Pictures stay out of this copy; please retype only the lines from the start of the records through the line with "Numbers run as".

** Data records follows **

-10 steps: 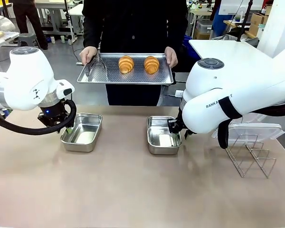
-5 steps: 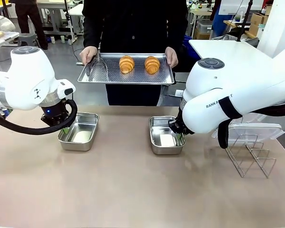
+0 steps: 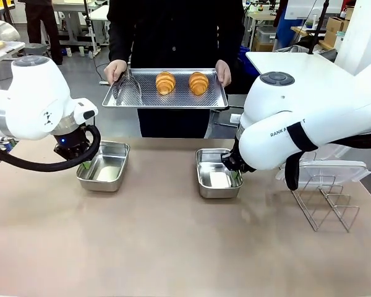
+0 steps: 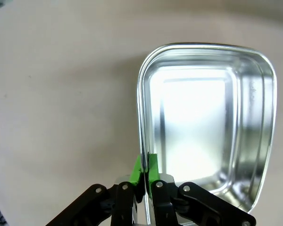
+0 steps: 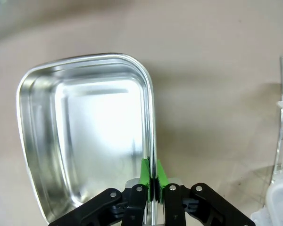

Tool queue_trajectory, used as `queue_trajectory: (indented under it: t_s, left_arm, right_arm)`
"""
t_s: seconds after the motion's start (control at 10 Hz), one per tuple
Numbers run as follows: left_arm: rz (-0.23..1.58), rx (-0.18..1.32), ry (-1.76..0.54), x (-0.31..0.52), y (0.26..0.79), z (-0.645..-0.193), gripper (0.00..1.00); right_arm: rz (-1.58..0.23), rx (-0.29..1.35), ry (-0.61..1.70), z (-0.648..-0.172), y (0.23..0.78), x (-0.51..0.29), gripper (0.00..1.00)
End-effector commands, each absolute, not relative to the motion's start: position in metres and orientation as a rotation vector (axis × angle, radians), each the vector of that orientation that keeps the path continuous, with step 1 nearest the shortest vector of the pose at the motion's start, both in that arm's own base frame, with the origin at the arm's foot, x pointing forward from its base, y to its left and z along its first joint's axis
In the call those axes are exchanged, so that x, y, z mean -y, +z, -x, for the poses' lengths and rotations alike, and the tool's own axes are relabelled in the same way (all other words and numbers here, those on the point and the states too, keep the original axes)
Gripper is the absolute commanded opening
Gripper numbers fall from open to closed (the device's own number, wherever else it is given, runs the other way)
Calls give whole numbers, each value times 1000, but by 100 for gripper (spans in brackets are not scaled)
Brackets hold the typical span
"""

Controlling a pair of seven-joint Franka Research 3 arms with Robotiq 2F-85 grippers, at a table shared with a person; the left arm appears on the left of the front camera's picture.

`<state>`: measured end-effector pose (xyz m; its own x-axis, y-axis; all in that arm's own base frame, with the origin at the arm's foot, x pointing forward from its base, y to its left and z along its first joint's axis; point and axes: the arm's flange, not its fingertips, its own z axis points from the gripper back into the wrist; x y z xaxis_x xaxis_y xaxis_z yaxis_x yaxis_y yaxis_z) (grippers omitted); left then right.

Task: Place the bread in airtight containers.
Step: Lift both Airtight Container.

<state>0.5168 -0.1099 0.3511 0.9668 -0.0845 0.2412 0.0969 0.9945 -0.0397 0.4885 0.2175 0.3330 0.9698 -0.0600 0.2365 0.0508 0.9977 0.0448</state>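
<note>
Green pads are pressed tight on thin steel. The left gripper is clamped on the rim of the left pan, one pad inside the wall and one outside, on a long side close to a corner. The right gripper pinches a long side of the right pan in the same way. Each pan's long axis runs straight out along the fingers holding it.

From across the room, both pans sit mouth up on the table, well apart, their length pointing away from the robot toward the person. Each gripper is at its pan's outer side.

Beyond the table's far edge, the person's hands hold a perforated tray level. The two croissants lie on it side by side, ends pointing toward the person and the robot. A wire rack stands near the right pan.
</note>
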Motion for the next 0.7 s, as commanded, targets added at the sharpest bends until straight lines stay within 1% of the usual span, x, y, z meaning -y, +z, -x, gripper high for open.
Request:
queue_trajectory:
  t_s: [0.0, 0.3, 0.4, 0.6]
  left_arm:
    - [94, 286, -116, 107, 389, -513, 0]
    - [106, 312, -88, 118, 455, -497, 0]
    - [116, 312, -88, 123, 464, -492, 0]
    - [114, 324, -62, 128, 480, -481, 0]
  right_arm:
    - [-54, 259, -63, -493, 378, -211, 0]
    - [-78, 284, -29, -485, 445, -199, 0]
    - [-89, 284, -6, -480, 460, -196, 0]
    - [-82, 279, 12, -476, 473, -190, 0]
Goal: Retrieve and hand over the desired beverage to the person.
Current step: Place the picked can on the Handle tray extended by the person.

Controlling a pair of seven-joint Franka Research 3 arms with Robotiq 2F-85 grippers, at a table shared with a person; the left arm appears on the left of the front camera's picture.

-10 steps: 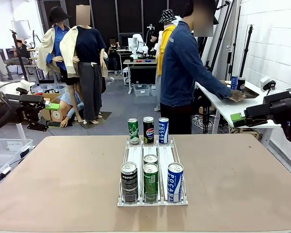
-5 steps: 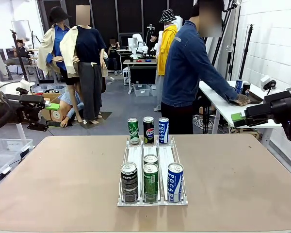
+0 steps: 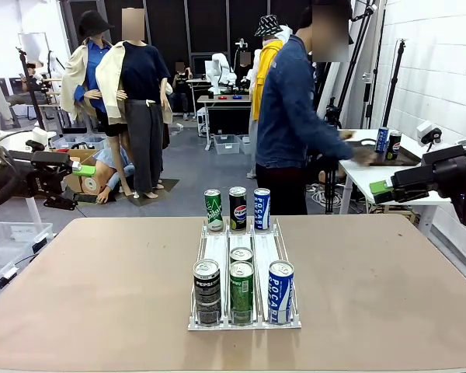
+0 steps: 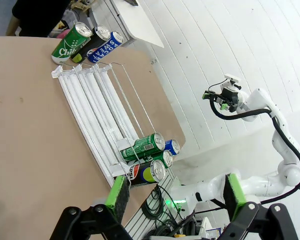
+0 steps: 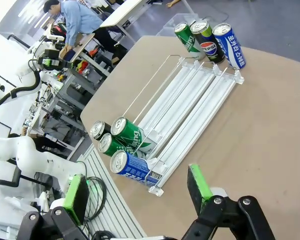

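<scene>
Waiting with my left pincer (image 4: 172, 192) and right pincer (image 5: 137, 190) both spread apart and empty, I look at the white rack (image 3: 244, 247). Its near end holds a black Pepsi can (image 3: 206, 291), a green can (image 3: 241, 291) and a blue Pocari can (image 3: 280, 291). I think these cans are hard, smooth and slippery, so I should squeeze one around its middle. The person (image 3: 293, 116) stands at the far right, turned toward a side table (image 3: 365, 175).

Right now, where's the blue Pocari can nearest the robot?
Front view: the blue Pocari can stands at the near end of the rack's right lane, beside the green can.
</scene>
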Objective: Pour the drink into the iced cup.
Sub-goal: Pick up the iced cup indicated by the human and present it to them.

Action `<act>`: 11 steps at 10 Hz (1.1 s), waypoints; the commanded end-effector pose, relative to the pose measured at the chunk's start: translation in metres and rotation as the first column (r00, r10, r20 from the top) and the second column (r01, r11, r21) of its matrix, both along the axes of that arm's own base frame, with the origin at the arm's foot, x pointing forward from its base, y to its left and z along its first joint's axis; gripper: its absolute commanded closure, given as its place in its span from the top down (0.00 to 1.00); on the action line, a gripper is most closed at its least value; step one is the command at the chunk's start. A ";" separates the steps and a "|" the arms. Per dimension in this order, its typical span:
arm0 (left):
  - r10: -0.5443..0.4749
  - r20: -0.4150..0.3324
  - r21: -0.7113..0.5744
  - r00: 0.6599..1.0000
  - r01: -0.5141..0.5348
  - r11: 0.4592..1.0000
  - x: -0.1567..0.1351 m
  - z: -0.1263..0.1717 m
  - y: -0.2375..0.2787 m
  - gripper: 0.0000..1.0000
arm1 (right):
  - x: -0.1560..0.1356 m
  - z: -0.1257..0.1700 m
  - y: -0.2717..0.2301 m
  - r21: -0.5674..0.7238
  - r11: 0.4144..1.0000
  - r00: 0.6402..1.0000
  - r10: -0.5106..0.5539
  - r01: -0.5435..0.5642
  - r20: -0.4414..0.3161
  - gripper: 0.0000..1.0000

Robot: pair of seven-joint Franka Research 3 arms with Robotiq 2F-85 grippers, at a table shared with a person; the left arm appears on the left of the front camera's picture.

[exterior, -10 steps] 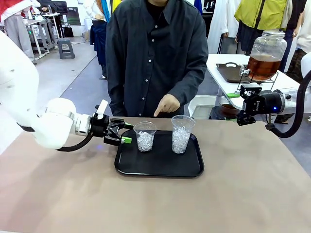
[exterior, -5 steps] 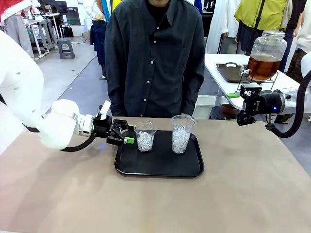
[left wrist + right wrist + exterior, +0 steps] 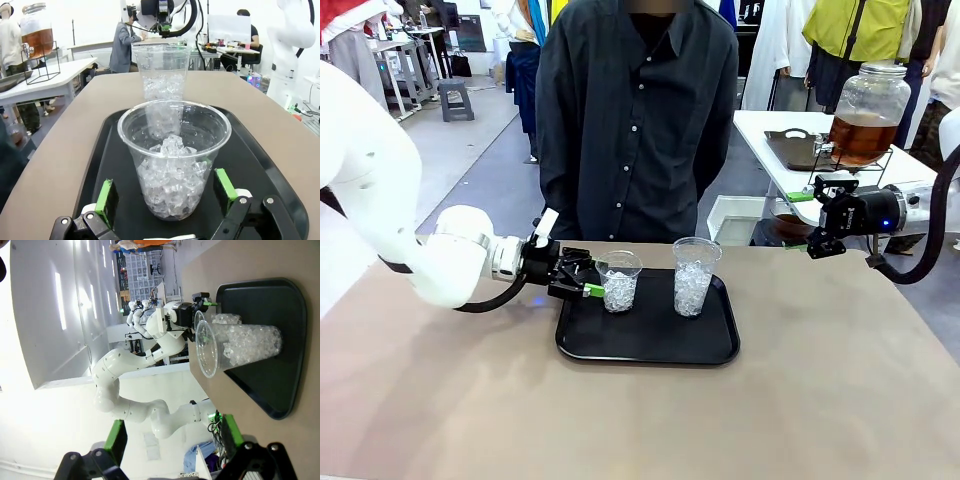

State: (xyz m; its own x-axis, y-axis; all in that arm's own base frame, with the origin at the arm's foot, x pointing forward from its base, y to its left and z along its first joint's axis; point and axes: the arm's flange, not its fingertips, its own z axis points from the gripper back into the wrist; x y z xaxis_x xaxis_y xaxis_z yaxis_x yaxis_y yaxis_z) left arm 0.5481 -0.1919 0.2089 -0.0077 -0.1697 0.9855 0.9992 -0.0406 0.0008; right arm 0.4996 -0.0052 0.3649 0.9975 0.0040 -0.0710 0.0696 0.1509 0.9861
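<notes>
Drink [image 3: 861, 140] sits in the far jar [image 3: 876, 90]. My left end effector [image 3: 588, 276] gapes wide around the short iced cup [image 3: 172, 165], apparently not touching; its wrist view lines the taller cup [image 3: 161, 75] behind it.

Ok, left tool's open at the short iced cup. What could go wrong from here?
The short cup looks like thin clear plastic; if the left tool closes hard it may buckle and spill ice. The tall cup stands close beside it on the tray, so a wide swing could tip it. The drink jar sits on the side table near the right tool; carrying the cup there could bring the arms together.
</notes>
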 end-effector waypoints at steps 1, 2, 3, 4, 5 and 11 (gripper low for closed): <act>-0.009 -0.001 0.000 1.000 0.009 1.000 0.006 -0.001 -0.009 1.00 | 0.000 0.001 0.000 -0.002 1.000 1.000 -0.002 0.002 0.003 1.00; -0.015 -0.002 -0.001 1.000 0.015 1.000 0.006 -0.001 -0.012 1.00 | 0.000 0.001 0.000 -0.002 1.000 1.000 -0.002 0.002 0.003 1.00; -0.018 -0.007 0.000 1.000 0.018 1.000 0.007 -0.001 -0.016 1.00 | 0.000 0.001 0.000 -0.002 1.000 1.000 -0.002 0.002 0.003 1.00; -0.019 -0.010 0.001 1.000 0.019 1.000 0.008 -0.002 -0.019 1.00 | 0.000 0.001 0.000 -0.002 1.000 1.000 -0.002 0.002 0.003 1.00; -0.020 -0.016 0.001 1.000 0.020 1.000 0.008 -0.002 -0.023 1.00 | 0.000 0.001 0.000 -0.002 1.000 1.000 -0.002 0.002 0.003 1.00; -0.053 -0.064 0.018 0.996 0.055 0.998 0.002 -0.006 -0.040 1.00 | 0.000 0.001 0.000 -0.002 1.000 1.000 -0.002 0.002 0.003 1.00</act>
State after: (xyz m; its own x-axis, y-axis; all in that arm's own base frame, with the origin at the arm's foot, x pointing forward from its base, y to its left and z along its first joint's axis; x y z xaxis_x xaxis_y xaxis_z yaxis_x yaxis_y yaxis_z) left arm 0.5468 -0.2286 0.2024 0.0330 -0.1700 0.9849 0.9950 -0.0868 -0.0484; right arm 0.4996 -0.0053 0.3649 0.9975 0.0039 -0.0710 0.0696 0.1509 0.9861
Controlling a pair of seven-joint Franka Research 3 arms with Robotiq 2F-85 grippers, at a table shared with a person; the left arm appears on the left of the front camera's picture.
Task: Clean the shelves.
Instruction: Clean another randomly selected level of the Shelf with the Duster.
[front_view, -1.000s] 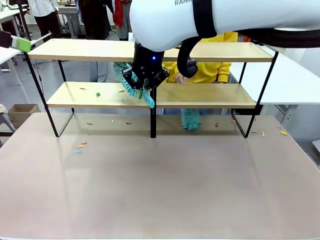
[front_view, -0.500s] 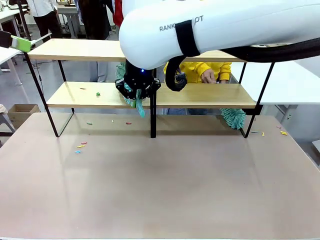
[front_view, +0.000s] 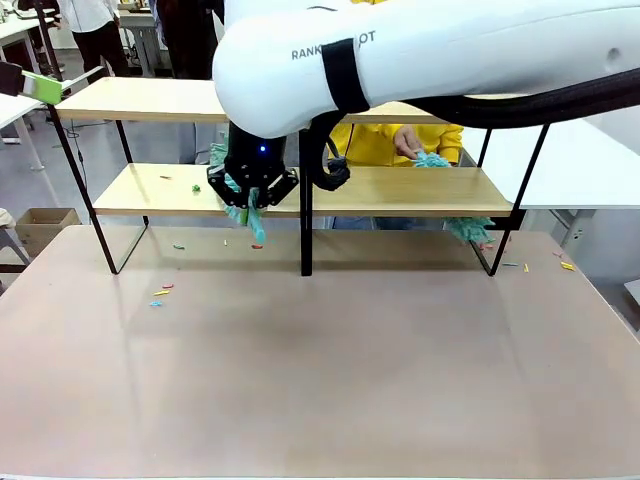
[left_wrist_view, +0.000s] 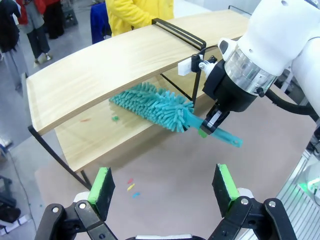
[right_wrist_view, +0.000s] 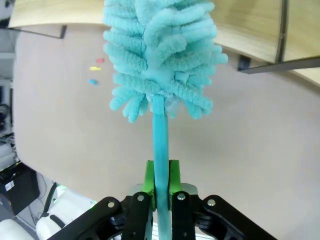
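Shelves (front_view: 400, 190) of light wood on a black frame are set at the far side of the beige worktop (front_view: 320, 380). The right pincer (front_view: 250, 205) is clenched on the handle of a teal duster (left_wrist_view: 155, 105), whose fluffy head is reached in between the two boards, on the robot's left of the central upright. The left pincer (left_wrist_view: 163, 185) is held released above the worktop, with nothing between its green pads. Coloured scraps (front_view: 162, 292) are scattered on the worktop. A person's hand (front_view: 405, 143) is seen behind the shelves.
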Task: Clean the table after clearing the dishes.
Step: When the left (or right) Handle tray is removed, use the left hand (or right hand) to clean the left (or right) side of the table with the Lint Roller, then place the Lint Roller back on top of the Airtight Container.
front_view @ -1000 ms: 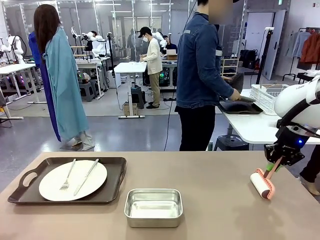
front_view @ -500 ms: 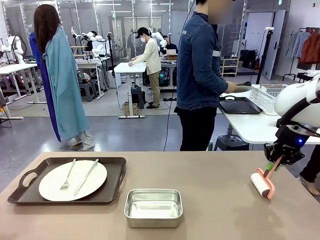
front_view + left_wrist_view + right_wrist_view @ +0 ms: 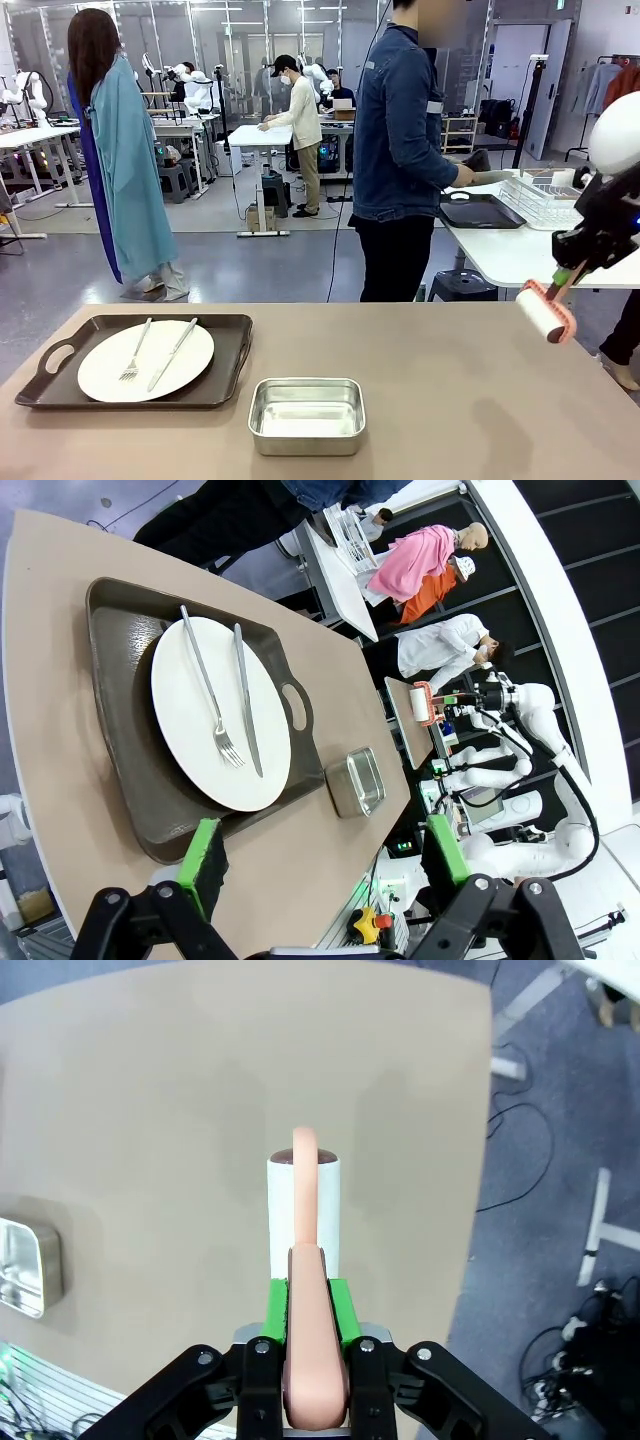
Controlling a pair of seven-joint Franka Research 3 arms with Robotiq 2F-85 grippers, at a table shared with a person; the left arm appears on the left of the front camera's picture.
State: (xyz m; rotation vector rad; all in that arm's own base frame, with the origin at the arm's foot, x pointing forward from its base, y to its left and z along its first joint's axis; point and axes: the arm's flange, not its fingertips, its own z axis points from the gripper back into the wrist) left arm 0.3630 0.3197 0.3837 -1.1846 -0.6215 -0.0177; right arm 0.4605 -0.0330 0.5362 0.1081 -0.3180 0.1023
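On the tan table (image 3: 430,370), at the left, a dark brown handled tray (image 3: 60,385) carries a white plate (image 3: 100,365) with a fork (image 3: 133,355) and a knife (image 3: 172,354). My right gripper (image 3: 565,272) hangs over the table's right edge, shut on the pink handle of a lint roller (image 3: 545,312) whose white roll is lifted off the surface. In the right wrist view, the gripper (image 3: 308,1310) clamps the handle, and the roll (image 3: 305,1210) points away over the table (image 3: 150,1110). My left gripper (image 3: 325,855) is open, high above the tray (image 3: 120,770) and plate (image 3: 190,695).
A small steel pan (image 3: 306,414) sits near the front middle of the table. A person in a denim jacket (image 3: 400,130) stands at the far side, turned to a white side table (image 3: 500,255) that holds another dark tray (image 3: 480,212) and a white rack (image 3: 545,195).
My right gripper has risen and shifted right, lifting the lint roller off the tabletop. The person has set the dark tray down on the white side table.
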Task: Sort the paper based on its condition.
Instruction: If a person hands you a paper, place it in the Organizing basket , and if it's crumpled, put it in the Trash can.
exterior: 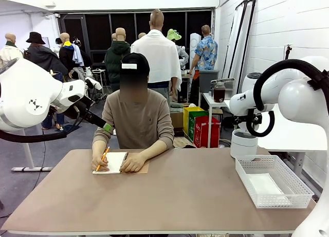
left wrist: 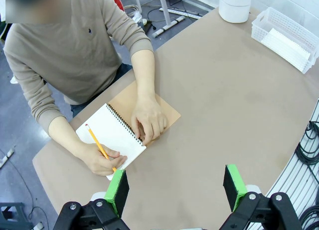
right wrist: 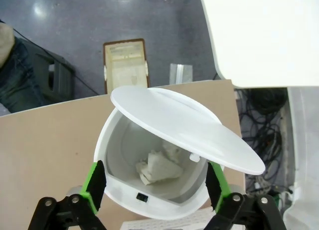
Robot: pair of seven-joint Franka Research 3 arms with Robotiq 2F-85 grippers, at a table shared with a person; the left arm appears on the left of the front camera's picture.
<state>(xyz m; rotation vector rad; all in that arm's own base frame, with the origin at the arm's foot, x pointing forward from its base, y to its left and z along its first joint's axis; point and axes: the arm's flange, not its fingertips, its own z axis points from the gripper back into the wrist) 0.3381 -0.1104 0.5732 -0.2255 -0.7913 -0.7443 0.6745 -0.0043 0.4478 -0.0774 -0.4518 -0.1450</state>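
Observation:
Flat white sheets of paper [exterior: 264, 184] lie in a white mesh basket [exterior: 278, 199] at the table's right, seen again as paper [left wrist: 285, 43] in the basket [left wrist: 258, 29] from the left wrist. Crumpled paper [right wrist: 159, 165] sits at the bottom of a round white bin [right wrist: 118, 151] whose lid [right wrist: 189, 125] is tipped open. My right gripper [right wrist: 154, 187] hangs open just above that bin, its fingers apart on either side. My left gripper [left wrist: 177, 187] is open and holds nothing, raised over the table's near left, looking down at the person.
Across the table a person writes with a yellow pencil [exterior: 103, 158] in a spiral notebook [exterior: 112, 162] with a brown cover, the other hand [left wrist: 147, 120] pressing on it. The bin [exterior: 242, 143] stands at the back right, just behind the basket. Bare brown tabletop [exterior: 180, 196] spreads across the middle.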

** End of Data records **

■ Exercise solution:
-10 steps: 
-5 steps: 
+0 steps: 
+0 steps: 
+0 steps: 

Tool queue_trajectory, used as `queue_trajectory: (indented under it: t_s, left_arm, right_arm)`
"""
t_s: seconds after the motion's start (control at 10 Hz), one per tuple
Numbers run as follows: left_arm: rz (-0.23..1.58), rx (-0.18..1.32), ry (-1.76..0.54), x (-0.31..0.52), y (0.26..0.79), z (-0.645..-0.193), gripper (0.00..1.00); right_arm: rz (-1.58..0.23), rx (-0.29..1.35), ry (-0.61..1.70), z (-0.648..-0.172), y (0.23..0.78), x (-0.51..0.29), gripper (0.00..1.00)

Nothing further remains in this exercise.